Mini poodles should be more than 10 inches up to 15 inches tall at the shoulder, so your mini is definitely a normal size. But a 10.5 inch mini would be equally correct, but look much smaller.


----------



## schnauzerpoodle (Apr 21, 2010)

I think Nickel is an oversized mini. He's now 5 months old and measures 13.5 inches and weighs 13 lbs Both of his parents are 15 inches tall and weigh 16 and 18 lbs.


----------



## PaddleAddict (Feb 9, 2010)

schnauzerpoodle said:


> I think Nickel is an oversized mini. He's now 5 months old and measures 13.5 inches and weighs 13 lbs Both of his parents are 15 inches tall and weigh 16 and 18 lbs.

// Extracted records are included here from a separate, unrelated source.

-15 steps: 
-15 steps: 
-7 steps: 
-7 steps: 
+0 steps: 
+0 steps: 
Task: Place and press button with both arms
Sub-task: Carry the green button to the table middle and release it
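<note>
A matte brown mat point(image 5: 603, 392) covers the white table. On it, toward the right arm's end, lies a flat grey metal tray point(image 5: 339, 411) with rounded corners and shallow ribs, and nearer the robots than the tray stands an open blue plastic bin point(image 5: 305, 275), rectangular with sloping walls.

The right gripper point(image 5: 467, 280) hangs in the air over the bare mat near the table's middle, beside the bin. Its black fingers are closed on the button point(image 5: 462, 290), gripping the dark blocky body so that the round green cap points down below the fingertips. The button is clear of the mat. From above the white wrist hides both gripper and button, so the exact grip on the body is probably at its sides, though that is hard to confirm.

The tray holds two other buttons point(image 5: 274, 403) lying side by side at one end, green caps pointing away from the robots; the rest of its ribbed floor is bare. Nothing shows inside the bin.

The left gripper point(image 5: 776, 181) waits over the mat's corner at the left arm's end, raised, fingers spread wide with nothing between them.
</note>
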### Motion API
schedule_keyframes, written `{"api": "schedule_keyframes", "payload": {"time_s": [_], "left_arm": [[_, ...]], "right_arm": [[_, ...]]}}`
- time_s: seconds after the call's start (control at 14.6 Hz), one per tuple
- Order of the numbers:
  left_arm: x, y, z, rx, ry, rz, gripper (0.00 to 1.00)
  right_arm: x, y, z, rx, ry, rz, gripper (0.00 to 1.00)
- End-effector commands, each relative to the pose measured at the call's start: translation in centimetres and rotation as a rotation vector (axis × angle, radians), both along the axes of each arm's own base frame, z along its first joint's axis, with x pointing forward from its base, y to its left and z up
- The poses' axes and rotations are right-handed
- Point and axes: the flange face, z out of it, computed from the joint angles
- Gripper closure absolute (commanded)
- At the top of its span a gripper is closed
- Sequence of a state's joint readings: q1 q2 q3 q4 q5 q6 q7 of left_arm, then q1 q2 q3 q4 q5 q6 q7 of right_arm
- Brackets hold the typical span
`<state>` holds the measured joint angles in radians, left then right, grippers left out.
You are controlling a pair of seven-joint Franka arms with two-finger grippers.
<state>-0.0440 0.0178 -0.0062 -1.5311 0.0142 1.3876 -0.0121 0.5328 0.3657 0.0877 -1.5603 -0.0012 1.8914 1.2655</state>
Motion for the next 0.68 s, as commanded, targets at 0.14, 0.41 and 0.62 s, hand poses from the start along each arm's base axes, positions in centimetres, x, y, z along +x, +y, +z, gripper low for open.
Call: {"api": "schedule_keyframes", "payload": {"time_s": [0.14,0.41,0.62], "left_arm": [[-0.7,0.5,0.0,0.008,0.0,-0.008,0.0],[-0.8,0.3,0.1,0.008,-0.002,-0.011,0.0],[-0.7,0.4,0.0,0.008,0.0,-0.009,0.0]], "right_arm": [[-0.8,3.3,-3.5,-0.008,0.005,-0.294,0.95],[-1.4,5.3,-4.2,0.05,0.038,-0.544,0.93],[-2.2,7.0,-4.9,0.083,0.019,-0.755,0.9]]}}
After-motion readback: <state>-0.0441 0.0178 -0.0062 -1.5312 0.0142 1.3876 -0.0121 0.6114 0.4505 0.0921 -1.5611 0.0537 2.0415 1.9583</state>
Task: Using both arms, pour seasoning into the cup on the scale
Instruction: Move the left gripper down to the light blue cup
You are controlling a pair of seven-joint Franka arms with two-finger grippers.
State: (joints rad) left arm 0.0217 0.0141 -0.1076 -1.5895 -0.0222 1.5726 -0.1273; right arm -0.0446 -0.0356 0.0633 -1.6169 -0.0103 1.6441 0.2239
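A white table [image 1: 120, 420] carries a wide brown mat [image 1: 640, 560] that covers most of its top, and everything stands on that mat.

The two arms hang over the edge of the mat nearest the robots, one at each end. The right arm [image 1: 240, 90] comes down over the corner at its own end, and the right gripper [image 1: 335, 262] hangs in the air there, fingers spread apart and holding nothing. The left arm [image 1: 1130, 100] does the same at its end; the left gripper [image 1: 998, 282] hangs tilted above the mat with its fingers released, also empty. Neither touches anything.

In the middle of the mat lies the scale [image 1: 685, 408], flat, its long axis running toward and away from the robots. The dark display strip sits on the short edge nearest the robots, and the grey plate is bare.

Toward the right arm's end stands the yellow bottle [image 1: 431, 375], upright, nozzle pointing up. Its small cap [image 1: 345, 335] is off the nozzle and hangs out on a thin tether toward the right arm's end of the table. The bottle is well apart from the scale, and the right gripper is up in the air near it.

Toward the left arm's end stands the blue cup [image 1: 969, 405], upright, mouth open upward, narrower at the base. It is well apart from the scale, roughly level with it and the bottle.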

He's not oversized yet... maybe he just did a lot of growing in the first five months. You never know. Jager's growth really slowed down after he hit 6 months.


----------



## Rosary94 (May 17, 2010)

PaddleAddict said:


> Are you sure he's 15 inches (at the top of the shoulder blade) and only 10 pounds? He doesn't look that thin in his photo.
> 
> Mini poodles should be more than 10 inches up to 15 inches tall at the shoulder, so your mini is definitely a normal size. But a 10.5 inch mini would be equally correct, but look much smaller.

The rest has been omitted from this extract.